A study by the “The Radicati Group” makes a dire prediction: Up to 2016, the number of business e-mails sent daily, contrary to private e-mail, will continue to rise sharply. Already, 89 million business e-mails per day are sent through the Internet. For 2016, the prognostication is 144 million daily business e-mails. This “flood” of business e-mail has some grave consequences for enterprises and their employees: not only as regards the amount of work and the organization, but also as regards the matter of data privacy protection – think of the constantly rising number of mobile workers and private smartphones used at work.
More E-Mail = More IT Resources?
One thing is clear: The more e-mail sent over the network, the more bandwidth is needed and, possibly, other existing capacities (server, memory, etc.) will at some time be overloaded. As e-mail is, however, one of the most important communication elements in today’s business world is, 24/7 availability must be ensured. Archiving e-mail is, for example, due to legal obligations to preserve records, also of enormous importance. Therefore, enterprises should start thinking now about how they will handle the rising flood of e-mails, e.g., by purchasing more server capacity.
More e-mail also means more spam; reliable spam filters must also be used. Otherwise, there is the danger that malware will be infiltrated into the enterprise network and sensitive data put at risk. Not to mention that spam is quite simply annoying and a waste of time that could have been used productively.
All in all, the rising tide of e-mail can cost an enterprise a lot of time and money.
More E-Mail = More Stress?
Another factor that shouldn’t be forgotten is that already today many employees are hard put to cope with the flood of e-mails and are feeling stressed. Studies have shown, today’s “always on” mentality can also cause health problems. Staff members who are reachable per e-mail 24/7 can’t even “switch off” in their free time. It is therefore no surprise that major companies would now like to counteract this trend. For example, the automotive company Daimler has introduced a rule that employees can, during their vacation, have their e-mail deleted. A similar rule can be found at Volkswagen: there, no e-mail is delivered to company smartphones between 6:15 pm and 7:00 am.
Additionally, one can discern almost compulsive behavior that some people have dealing with e-mail. Every incoming e-mail is announced by a small pop-up in the lower corner of the monitor. Many employees simply have to look in their mailboxes right away, each time. This definitely breaks their concentration – other work has to be interrupted and, after checking the e-mail, one has to pick up where one left off. This, of course, takes its toll on efficiency. One way to help here would be to deactivate the e-mail pop-up notifier and set fixed times for dealing with e-mail (e.g., once an hour or at the completion of a task).
A higher amount of e-mail doesn’t have to lead to more stress. However, to assure this, certain rules and regulations, as described above, have to be implemented. Otherwise, e-mails that are actually informative can quickly become a liability. Tips for staff on how to deal with the e-mail flood more effectively and, most importantly, more quickly, can be found in this article.
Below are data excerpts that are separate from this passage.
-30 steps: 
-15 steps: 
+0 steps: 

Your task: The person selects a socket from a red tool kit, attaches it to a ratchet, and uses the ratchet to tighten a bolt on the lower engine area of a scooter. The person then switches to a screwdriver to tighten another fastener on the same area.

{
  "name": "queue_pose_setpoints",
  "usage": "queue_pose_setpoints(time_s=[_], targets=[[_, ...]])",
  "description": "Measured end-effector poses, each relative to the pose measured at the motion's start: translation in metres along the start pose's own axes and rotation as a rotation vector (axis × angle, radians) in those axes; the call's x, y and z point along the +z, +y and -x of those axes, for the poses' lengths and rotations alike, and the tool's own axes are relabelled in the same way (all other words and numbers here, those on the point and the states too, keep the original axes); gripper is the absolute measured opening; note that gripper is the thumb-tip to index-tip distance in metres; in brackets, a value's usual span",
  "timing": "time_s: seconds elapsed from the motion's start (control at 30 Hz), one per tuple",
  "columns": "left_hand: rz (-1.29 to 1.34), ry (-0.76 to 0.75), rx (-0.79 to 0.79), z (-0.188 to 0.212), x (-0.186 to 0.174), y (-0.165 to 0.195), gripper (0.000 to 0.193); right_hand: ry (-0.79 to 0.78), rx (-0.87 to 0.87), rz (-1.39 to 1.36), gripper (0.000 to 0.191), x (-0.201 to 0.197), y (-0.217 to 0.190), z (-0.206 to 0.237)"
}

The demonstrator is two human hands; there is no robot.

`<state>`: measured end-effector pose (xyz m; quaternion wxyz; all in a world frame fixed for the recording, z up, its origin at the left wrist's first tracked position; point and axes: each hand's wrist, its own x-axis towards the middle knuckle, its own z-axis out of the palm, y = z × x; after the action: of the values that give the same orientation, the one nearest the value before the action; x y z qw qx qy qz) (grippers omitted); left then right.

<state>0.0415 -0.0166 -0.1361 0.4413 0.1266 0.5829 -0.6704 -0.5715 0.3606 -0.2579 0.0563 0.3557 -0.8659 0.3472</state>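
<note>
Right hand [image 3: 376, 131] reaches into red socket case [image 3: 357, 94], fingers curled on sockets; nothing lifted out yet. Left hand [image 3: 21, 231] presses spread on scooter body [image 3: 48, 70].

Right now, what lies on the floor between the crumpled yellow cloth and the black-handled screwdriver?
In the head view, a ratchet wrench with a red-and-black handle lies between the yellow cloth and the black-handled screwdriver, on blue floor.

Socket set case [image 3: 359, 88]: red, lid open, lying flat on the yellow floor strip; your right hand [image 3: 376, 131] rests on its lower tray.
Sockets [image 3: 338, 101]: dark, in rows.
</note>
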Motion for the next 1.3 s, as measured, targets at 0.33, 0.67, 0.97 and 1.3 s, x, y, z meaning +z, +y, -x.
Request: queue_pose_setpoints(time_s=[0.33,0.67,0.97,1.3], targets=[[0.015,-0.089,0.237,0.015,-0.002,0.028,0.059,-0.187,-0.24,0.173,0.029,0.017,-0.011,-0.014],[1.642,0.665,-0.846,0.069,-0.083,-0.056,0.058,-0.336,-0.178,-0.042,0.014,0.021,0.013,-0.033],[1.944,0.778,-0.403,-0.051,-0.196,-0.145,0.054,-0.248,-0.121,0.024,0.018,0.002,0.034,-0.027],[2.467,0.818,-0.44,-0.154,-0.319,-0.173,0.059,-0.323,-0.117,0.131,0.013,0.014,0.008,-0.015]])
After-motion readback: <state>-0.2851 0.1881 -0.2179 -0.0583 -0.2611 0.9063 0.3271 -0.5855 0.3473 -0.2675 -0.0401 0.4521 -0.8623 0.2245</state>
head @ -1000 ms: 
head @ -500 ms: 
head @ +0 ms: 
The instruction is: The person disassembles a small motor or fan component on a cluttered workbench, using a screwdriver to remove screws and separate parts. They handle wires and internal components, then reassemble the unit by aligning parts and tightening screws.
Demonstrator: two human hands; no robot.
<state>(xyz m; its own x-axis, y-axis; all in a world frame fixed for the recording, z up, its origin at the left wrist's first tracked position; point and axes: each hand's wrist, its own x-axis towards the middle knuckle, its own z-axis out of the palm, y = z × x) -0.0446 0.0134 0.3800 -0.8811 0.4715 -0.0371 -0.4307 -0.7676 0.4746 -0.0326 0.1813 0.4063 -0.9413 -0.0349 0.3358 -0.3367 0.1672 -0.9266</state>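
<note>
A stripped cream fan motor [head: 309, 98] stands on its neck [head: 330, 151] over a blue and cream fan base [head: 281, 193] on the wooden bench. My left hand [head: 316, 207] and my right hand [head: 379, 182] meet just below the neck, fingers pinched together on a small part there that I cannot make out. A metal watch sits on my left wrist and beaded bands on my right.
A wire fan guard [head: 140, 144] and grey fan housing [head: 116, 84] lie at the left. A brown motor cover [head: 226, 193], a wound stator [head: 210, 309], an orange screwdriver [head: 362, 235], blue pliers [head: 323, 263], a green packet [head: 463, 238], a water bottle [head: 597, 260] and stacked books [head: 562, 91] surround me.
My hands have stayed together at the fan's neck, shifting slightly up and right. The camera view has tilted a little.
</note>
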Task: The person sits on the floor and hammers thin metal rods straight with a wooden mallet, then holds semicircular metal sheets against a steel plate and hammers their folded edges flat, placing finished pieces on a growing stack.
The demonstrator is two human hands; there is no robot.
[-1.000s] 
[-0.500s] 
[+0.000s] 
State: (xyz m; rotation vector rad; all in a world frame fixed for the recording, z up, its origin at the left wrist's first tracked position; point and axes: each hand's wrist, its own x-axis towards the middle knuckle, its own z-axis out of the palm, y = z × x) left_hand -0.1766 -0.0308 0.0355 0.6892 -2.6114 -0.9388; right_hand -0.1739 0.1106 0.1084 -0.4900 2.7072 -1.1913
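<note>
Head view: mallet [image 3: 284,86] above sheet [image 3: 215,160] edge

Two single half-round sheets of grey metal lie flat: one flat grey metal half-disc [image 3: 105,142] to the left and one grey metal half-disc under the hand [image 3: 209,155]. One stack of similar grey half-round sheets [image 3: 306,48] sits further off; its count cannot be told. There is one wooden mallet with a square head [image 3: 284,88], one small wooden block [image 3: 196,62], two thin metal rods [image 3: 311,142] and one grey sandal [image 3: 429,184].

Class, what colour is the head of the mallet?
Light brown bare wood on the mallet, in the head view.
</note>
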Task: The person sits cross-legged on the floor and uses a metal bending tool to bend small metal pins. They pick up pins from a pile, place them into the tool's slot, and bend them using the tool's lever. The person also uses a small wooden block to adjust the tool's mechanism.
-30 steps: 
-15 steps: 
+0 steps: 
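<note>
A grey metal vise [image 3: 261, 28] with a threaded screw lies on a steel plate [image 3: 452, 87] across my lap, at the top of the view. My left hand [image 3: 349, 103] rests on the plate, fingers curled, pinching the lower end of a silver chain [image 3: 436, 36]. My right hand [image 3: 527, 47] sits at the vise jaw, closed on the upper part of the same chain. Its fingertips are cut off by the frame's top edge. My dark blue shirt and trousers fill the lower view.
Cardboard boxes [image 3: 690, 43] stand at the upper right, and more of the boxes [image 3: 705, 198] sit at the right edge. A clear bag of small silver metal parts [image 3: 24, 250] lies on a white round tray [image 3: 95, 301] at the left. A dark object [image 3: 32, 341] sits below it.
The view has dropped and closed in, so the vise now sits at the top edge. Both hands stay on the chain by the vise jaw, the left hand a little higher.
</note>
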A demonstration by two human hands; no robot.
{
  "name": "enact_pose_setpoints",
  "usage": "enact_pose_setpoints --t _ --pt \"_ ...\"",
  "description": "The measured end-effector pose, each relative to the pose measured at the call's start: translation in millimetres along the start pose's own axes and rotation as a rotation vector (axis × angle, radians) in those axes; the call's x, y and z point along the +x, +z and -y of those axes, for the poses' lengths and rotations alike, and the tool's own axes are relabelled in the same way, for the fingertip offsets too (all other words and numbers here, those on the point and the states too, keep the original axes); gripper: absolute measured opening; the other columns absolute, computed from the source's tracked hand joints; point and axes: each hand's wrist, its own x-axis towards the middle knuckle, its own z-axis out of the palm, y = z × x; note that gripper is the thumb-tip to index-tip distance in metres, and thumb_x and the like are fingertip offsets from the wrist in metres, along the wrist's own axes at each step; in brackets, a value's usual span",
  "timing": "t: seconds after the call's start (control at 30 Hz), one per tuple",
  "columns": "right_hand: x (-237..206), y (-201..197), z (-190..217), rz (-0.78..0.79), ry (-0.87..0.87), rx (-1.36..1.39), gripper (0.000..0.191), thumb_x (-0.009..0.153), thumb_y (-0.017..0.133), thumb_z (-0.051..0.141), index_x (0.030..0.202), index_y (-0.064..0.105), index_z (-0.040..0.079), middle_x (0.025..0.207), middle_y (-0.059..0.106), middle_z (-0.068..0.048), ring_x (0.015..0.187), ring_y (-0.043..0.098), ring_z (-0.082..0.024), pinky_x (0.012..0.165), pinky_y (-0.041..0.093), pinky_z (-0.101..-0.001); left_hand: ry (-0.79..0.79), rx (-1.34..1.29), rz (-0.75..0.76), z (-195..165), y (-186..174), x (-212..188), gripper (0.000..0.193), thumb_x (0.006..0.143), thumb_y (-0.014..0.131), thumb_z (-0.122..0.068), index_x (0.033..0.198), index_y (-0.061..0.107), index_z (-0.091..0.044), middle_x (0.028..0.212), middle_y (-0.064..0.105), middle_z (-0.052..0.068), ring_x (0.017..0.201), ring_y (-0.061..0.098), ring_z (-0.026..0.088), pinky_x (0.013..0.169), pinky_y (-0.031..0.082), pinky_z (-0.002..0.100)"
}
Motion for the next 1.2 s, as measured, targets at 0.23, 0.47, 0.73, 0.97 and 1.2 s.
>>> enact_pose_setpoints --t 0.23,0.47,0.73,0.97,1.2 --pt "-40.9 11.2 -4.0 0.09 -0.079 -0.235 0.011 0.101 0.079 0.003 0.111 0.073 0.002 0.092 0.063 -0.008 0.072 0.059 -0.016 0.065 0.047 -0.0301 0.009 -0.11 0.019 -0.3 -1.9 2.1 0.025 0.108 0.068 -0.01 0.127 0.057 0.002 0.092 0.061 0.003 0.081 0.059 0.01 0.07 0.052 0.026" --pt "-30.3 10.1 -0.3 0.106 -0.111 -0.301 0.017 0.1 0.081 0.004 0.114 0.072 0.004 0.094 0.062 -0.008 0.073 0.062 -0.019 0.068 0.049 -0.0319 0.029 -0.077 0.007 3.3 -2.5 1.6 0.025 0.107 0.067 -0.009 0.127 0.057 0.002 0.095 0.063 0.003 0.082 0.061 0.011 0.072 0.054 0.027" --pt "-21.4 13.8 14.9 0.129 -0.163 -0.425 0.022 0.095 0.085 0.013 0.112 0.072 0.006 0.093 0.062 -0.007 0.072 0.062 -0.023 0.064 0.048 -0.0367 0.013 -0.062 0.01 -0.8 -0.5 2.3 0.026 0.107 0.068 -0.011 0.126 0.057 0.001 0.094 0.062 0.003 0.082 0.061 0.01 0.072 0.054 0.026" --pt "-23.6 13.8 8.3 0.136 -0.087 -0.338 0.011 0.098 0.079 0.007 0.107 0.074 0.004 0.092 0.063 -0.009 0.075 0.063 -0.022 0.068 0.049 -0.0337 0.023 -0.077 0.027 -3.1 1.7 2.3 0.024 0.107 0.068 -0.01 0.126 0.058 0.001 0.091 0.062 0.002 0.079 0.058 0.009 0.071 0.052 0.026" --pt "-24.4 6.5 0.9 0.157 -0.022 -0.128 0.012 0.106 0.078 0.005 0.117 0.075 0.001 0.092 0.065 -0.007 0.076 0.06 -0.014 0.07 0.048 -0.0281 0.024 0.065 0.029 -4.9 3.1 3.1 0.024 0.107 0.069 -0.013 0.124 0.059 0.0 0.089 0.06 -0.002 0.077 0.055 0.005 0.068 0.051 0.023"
More E-Mails = Bigger Security Risk?
If, for the sake of argument, you leave malware and phishing e-mails out of the equation, you might at first glance see no great security risk for enterprise resources. But, as is often the case, the devil is in the details: It is exactly in connection with the trend towards mobile and flexible work, anytime and anywhere, as well as the increasing use of private devices in a professional context, that more e-mails also represent a higher security risk. Why is that?
A study done by Symantec in 2006 had discovered that the value of the information to be found in the e-mailboxes of company laptops amounted to about €800,000. It is not to be assumed that this value has shrunk in the meantime. Rather, the opposite most likely true: as the number of mobile employees who don’t (always) work on the company premises constantly increases, one must proceed from the assumption that even more e-mails with valuable information are slumbering in the e-mail inbox.
If this data is not sufficiently protected, it can quickly fall into the wrong hands if, for example, the mobile device is ever lost or stolen. A study by the Ponemon Institute shows that, alone at the Charles de Gaulle airport in Paris, more than 700 laptops a day are registered as lost or stolen. It doesn’t look any better at other airports, either.
A good solution to this problem would be to use a modern remote access solution for e-mail access, from the mailbox to calendar functions to contacts. On the one hand, e-mail content is transmitted encrypted; on the other hand, some of these solutions also never store any data on the mobile device, so that even if the device is ever lost or stolen, the data remain safely in the enterprise. Thanks to the encrypted transmission, the data are protected from being eavesdropped upon or otherwise intercepted during transmission.
In light of this information, enterprises should proactively take steps to implement an effective solution, in order to stop this problem before it stops them.